[Grace-core] SETL question

James Noble kjx at ecs.vuw.ac.nz
Mon Apr 1 03:38:01 PDT 2013


Hi all 

earlier Philippe Kruchten posted this:

> Set of primes numbers between 1 and 100 in SETL:
> print ( { x : x in 2..100 | not exists y in [ 2 .. x-1] | x mod y = 0 } )
> 
> How do you do this in Grace?

So after thinking a bit, I came up with this:

(2..100).select { x-> (2..(x-1)).none { y->  (x%y) == 0 }}

which doesn't work because we don't have a good collection protocol yet.

It was heavily inspired by the Ruby extensions to Smalltalk collections.
This runs on irb on my mac:

(2..100).select {|x| (2..x-1).none? {|y| x%y==0 }}

Grace needs more parentheses because we don't have much operator precedence,
and our blocks are "v->" rather than "|v|". Otherwise, in lots of ways we are similar to Ruby.

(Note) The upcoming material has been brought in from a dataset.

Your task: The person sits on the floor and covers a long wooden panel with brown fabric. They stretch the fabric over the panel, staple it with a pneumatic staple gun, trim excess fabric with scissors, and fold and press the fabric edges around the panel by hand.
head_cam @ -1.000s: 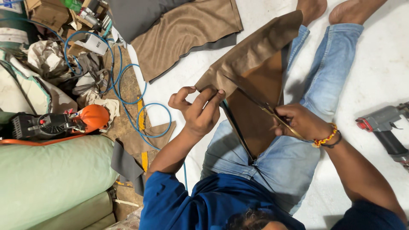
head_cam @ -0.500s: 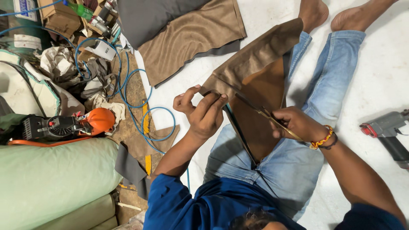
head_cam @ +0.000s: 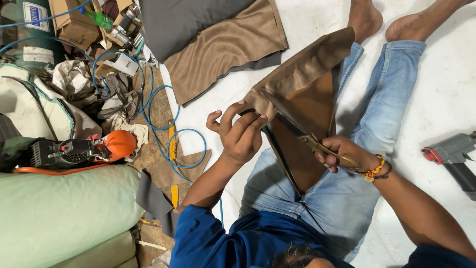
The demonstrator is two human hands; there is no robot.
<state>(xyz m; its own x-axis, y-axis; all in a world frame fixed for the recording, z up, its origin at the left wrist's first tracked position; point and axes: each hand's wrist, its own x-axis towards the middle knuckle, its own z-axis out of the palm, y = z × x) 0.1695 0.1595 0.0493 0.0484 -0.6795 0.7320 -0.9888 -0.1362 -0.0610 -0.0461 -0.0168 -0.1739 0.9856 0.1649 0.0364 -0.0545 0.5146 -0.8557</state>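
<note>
The scissors' (head_cam: 297, 130) handles are buried inside the right hand (head_cam: 339, 153), and the brown fabric's (head_cam: 302, 74) lower edge disappears behind the blades. The right hand is closed around the scissors over the lap. The left hand (head_cam: 240, 133) pinches the fabric's corner, its other fingers loosely spread. A staple gun (head_cam: 453, 156) is cut off at the floor's right edge.

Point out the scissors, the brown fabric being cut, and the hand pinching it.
scissors (head_cam: 292, 126), head view, on the dark blades.
brown fabric (head_cam: 307, 64), head view, on the raised fold.
left hand (head_cam: 240, 134), head view, on the back of the hand.
</note>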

In Alloy, it would be something like 

all e : 2..100 |  no x : 2..x-1 |  

(assuming Alloy had ranges and numbers that work)
which lead me towards:

all (2..100) suchThat {x-> no (2..(x-1)) suchThat {y-> (x%y)==0 }}

or, shorter:  all (2..100) st {x-> no (2..(x-1)) st {y-> (x%y)==0 }}

which runs here, if you first cut and paste the definitions below.

http://homepages.ecs.vuw.ac.nz/~mwh/minigrace/js/

although I'm not at all sure "all()suchThat()" and "no()suchThat()" are consistent with regards to return type - "all" probably should be renamed back to "collect" or something. 

this is another case where Grace using only blocks, not macros, means we write

all (2..10) collect {x -> x * x}

rather than the more lisp-ish (or Wirth-ish, or "natural")

all x : (2..10) collect {x *x} 

But I always liked the arguments in favour of this:
  - I doubt the differences matter to novices who aren't strong in maths
  - it introduces lambdas really early.

cheers

James 

PS http://smalltalkzen.wordpress.com/2011/02/02/arlo-guthrie-and-the-origins-of-the-collection-protocol/ 



method all (collection) suchThat (block) {
  def result = []
  for (collection) do { each -> 
     if (block.apply(each)) then {result.push(each)}
  }
  return result
}

method no (collection) suchThat (block) {
  for (collection) do { each -> 
     if (block.apply(each)) then {return false}
  }
  return true
}

method all (collection) st (block) {all (collection) suchThat (block)}
method no (collection) st (block) {no (collection) suchThat (block)}

print (all (2..100) st {x-> no (2..(x-1)) st {y-> (x%y)==0 }})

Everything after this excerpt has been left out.